Saturday 25 April 2009

TIME TO MEET THE BRAIN MAN....

..... Because I'm not so deluded as to believe this neurosuregon whom my oncologist is lining up for me is a woman. I don't care either. I'd cower in awed prostration if I met Susan Greenfield - although the Great Oxford Brain Barnoness and her theories about the brain being a fascinating, wonderful, untapped chemical soup leave me immensely excited. We should support the work of these SUPER brainy scientists (mapping the human genome etc etc/behavioural genetics) and share in what they are discovering about what makes us human (i.e. thinking beings, instead of numpties clowning in the stews of 'Britain's Got Talent' and 'The X Factor' (and GP Receptionist areas....). Britain's got Talent, alright. It' s got Dr W and his Team at The Sunrise Centre - and the neurosurgeon up in Plymouth (and please don't be numptyish about the cancer services provision at Derriford, Plymouth. If that is where you've got to go - then be grateful for it). They'll sort you out at the best place for the job. They're the ones we should be backing. Our Clinicians.

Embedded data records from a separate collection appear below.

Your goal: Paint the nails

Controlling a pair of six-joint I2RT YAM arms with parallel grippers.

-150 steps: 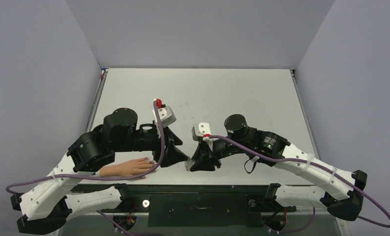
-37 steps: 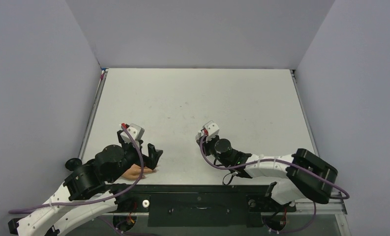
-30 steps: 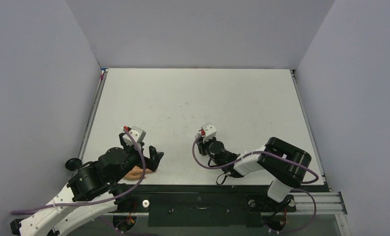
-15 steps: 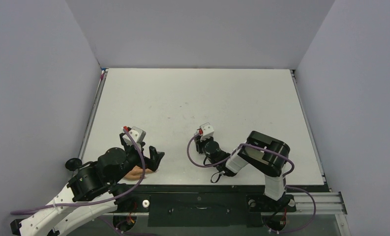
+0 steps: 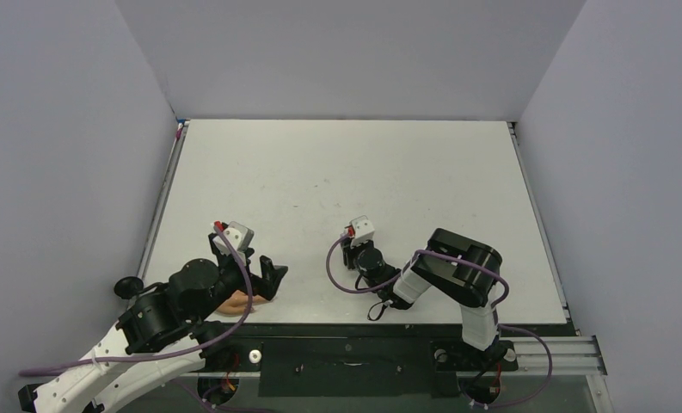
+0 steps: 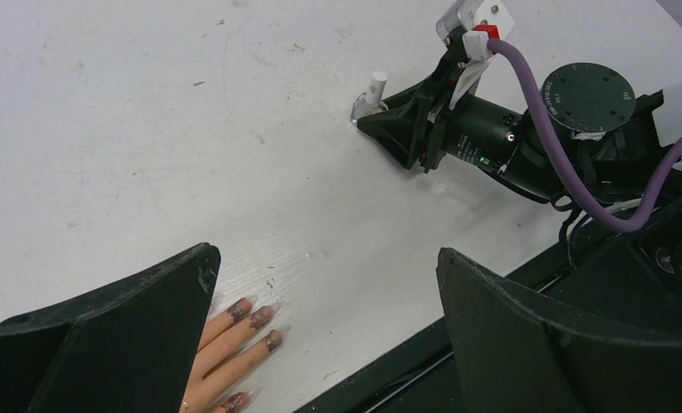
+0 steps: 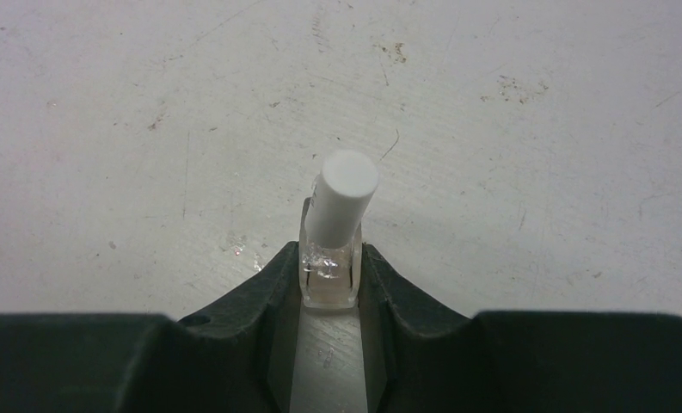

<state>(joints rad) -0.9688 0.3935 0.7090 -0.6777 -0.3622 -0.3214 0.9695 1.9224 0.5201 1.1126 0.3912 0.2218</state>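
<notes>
The peach fake hand lies at the near left edge of the table, fingers pointing right. Its nails are dark purplish-brown and patchy. My left gripper hovers over it, jaws wide open and empty, with the left finger covering most of the hand. In the top view the hand peeks out under the left gripper. My right gripper is shut on a tiny clear bottle with a white cap, standing on the table. The bottle also shows in the left wrist view.
The white table has small scuffs and dried specks. Its black front rail runs just below the hand. The right arm is folded low near the front edge, about a hand's length right of the fake hand.
Five seconds ago both grippers met at the front middle. Since then both arms drew back and low. In the last half second nothing visibly moved.
</notes>
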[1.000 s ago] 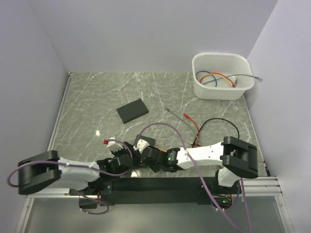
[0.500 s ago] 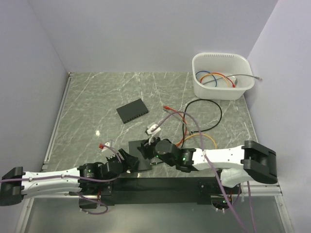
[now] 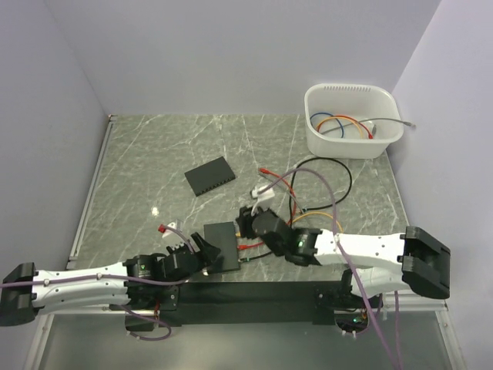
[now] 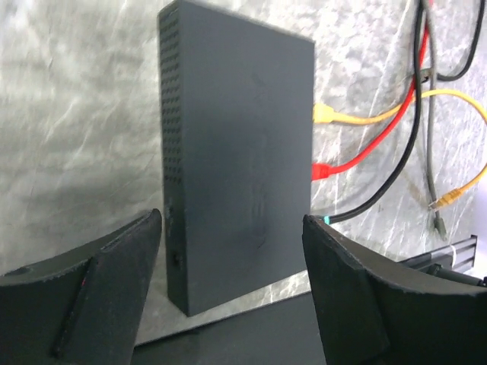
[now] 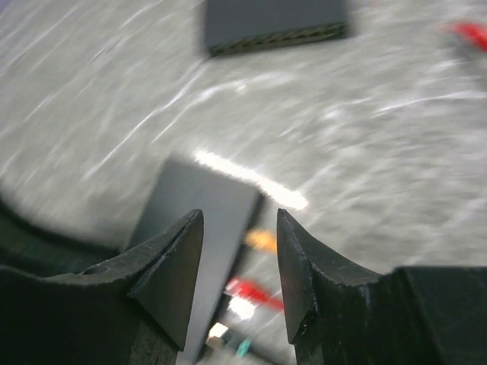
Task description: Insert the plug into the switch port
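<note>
The dark switch [image 4: 236, 152] lies flat at lower centre of the top view, close to the table's [image 3: 154, 154] near edge, with bare marble open to the upper left. A red plug [image 4: 319, 170] and a yellow plug [image 4: 323, 114] meet its right side; whether they are seated I cannot tell. The left gripper [image 4: 230, 228] is spread wide astride the switch's near end. The right gripper [image 5: 240, 228], narrowly parted and empty, hangs over the plug side.

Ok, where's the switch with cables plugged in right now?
Top view: the switch lies by the table's near edge, between the left end effector and right end effector, with the red plug and yellow plug on its right side.
</note>
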Motion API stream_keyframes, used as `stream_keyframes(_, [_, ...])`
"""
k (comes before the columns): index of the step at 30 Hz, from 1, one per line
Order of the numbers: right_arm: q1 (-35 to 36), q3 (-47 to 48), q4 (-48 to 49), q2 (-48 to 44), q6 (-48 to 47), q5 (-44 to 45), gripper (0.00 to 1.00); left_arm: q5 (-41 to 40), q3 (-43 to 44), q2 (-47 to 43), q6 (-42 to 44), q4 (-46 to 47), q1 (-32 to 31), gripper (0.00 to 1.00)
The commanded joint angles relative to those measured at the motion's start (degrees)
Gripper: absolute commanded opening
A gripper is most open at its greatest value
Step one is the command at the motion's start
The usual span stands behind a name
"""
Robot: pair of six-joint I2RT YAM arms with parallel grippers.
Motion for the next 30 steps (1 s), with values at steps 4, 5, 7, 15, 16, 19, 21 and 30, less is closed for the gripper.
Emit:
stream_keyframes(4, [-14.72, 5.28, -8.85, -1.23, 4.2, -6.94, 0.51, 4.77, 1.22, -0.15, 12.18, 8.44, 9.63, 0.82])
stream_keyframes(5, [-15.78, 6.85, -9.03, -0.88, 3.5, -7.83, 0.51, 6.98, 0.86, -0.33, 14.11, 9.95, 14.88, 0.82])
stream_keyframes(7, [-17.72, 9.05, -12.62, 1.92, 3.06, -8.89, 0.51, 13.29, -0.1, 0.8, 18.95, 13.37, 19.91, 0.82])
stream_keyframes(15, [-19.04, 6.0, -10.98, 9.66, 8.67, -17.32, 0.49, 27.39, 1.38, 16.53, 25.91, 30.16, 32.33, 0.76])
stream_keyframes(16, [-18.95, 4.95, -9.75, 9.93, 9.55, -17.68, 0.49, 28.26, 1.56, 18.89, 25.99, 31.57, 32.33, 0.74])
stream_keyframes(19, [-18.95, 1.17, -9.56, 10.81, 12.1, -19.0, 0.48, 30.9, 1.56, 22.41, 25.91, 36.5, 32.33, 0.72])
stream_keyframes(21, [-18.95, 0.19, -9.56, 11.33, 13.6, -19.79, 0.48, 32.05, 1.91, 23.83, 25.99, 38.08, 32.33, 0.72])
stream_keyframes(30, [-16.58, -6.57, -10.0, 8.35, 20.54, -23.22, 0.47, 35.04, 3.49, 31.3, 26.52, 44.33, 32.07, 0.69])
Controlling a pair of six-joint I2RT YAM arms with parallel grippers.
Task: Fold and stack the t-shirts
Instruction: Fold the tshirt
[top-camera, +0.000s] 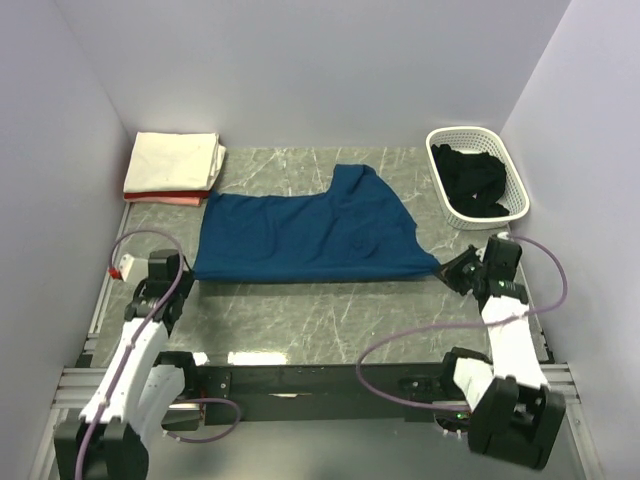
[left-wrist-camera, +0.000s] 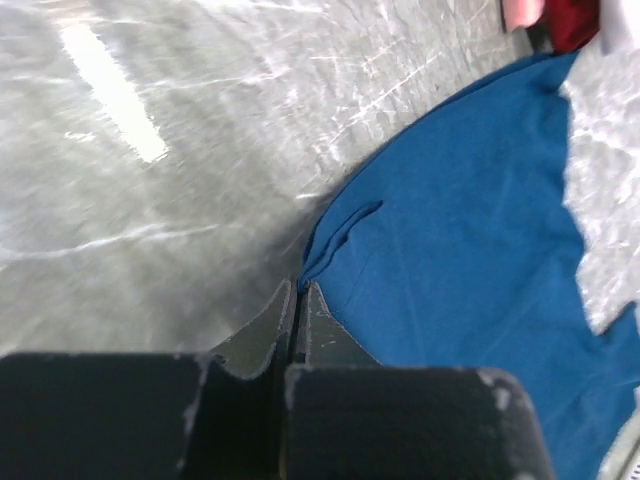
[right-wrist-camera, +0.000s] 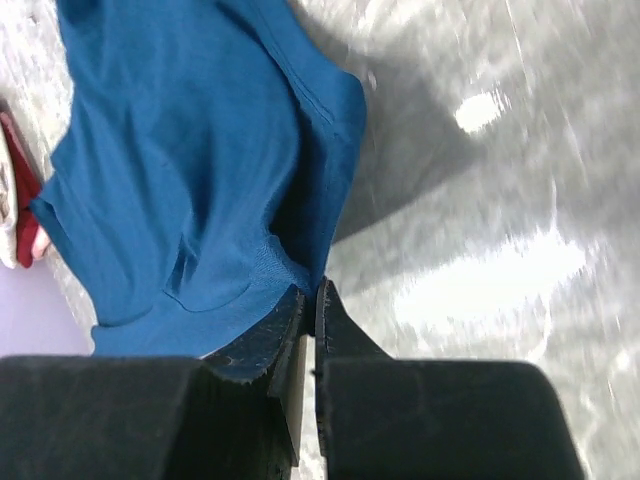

Anyway, before I sign off completely for at least the next few days - though I will now take the Macbook into hospital, unless oncologist advises against it...If don't get completely fried up in there, with Duncan and his men (and women) firing rads at me through their Linear Accelerators (- give it some welly, guys! Zap the buggers! ), I will try at least to read the blog, if not to post. My mentor at Artsmatrix, Lesley, is going to monitor it for me - and - I hope POST). Because a blog - especially a cancer blog, needs feeding with stories of experience, treatment, etc. Or just rant if you want to - I do! (How liberating to have a brain lesion. No one will ever know again if the rant is the tumour, ir if it's really me....I can go COMPLEETLY MENTAL.....I can be a grumpy old woman par excellence. Yippee...I knew it woud be good when I got to 50.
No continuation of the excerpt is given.